*Exercise description:* Print the lines that start the entries and continue through the one holding "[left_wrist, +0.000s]", please, exactly and with the pictures omitted.

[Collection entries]
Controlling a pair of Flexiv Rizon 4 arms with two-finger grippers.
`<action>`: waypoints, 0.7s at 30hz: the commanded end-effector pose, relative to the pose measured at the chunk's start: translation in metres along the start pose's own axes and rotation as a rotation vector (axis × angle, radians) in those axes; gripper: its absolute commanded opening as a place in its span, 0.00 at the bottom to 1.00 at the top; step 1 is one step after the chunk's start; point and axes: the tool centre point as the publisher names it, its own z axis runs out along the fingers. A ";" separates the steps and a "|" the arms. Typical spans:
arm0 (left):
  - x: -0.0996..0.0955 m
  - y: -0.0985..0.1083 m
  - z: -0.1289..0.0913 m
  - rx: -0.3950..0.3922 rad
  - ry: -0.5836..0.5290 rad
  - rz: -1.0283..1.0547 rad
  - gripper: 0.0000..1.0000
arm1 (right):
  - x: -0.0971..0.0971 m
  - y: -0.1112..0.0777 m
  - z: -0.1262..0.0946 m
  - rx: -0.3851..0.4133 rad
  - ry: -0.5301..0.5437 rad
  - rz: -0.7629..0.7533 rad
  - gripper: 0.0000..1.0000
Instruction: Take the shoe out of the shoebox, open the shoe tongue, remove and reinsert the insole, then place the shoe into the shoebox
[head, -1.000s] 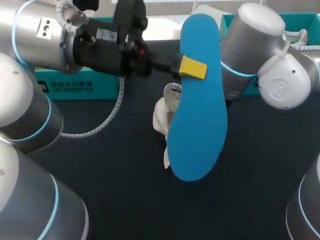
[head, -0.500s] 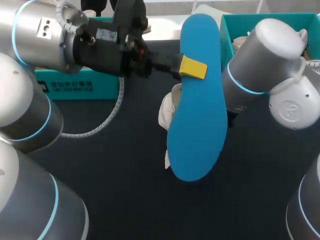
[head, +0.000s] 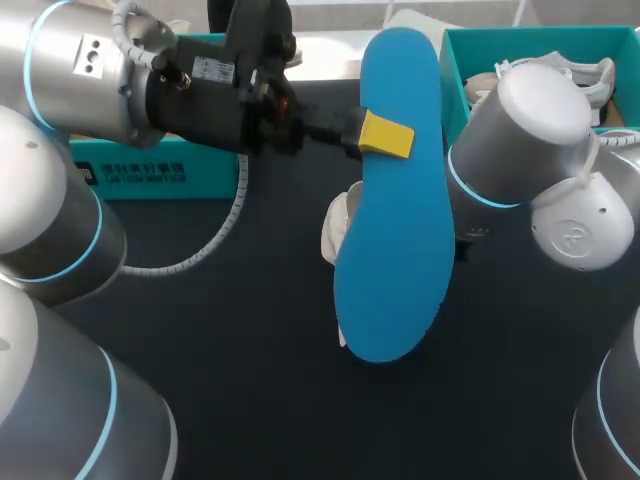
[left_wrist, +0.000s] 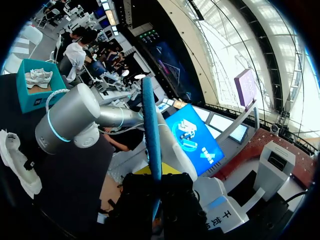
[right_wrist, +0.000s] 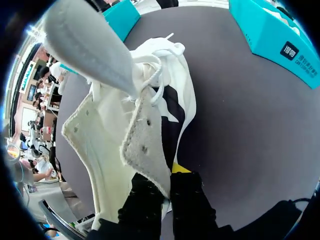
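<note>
The left gripper (head: 385, 135) clamps the light, bendy blue insole (head: 395, 200) at its edge over mid-table, while the right gripper (right_wrist: 167, 185) pinches the soft white shoe (right_wrist: 115, 125) beneath by its floppy eyelet flap, probably a looser hold than the firmer heel.

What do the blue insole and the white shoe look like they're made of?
Insole: probably foam with a matte, even blue face; it looks thin where the left wrist view shows it edge-on. Shoe: the white upper may be leather or a synthetic, fairly smooth outside; its eyelet flap shows a fuzzy, felt-like inner side with punched holes. Looks alone cannot confirm either.
</note>
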 end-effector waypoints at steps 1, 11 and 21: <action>-0.001 0.002 0.000 0.002 0.000 0.000 0.00 | 0.010 0.003 0.008 -0.011 -0.050 -0.013 0.00; -0.001 0.002 0.000 0.002 0.000 0.000 0.00 | 0.006 -0.003 0.019 -0.043 -0.065 -0.006 0.00; -0.001 0.002 0.000 0.002 0.000 0.000 0.00 | 0.000 -0.008 0.036 -0.034 -0.085 0.004 0.00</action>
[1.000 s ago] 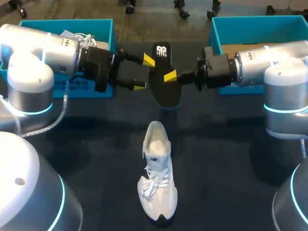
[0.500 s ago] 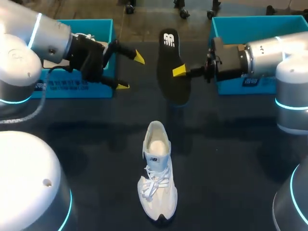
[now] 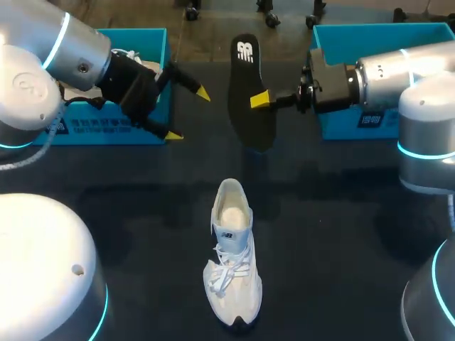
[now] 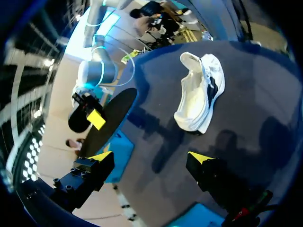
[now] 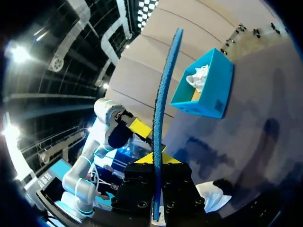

*Result of this task:*
Controlling a pair of Flexiv Rizon 4 arms with two-finger grippers.
`<action>`: waypoints, 0.7s at 30hz: the commanded end-effector pose, relative to the pose measured at the chunk's start: translation in metres along the start pose's own axes and rotation as a rotation vector (axis × angle, radians) in those axes; gripper: its absolute commanded opening as a place in its span, 0.00 at the bottom to 1.00 at the top; step 1 is one step after the chunk's start; point and axes: the tool centre point as the publisher names it, its own z axis runs out along the fingers. A ";" separates the steps and a "|" the arms. Typical spans:
arm0 (left):
  - x: -0.0996..0.0955 m
  - y: -0.0985..0.1083 m
  - z: -0.1289..0.0913 m
  - rx: -0.3950..0.3922 rad
  - ry: -0.5836..0.5290 rad
  - rz: -1.0283..1.0547 rad
  - gripper: 0.0000..1.0000
arm1 (right):
  - x: -0.0971..0.0971 m
  - y: -0.1112..0.0777 m
  - z: -0.1262..0.0946 m
  - rx: -0.3851..0.4133 rad
  - ry: -0.5301..0.5437 rad
  - rz: -0.7629..0.7533 rad
  - gripper: 0.0000..1.0000
Instruction: Take the shoe out of the shoebox, open the shoe tongue, remove and reinsert the insole, then place the shoe into the shoebox
[head, -1.000s] 
[head, -0.500s] 
[head, +0.000s] 
[left_wrist, +0.000s] 

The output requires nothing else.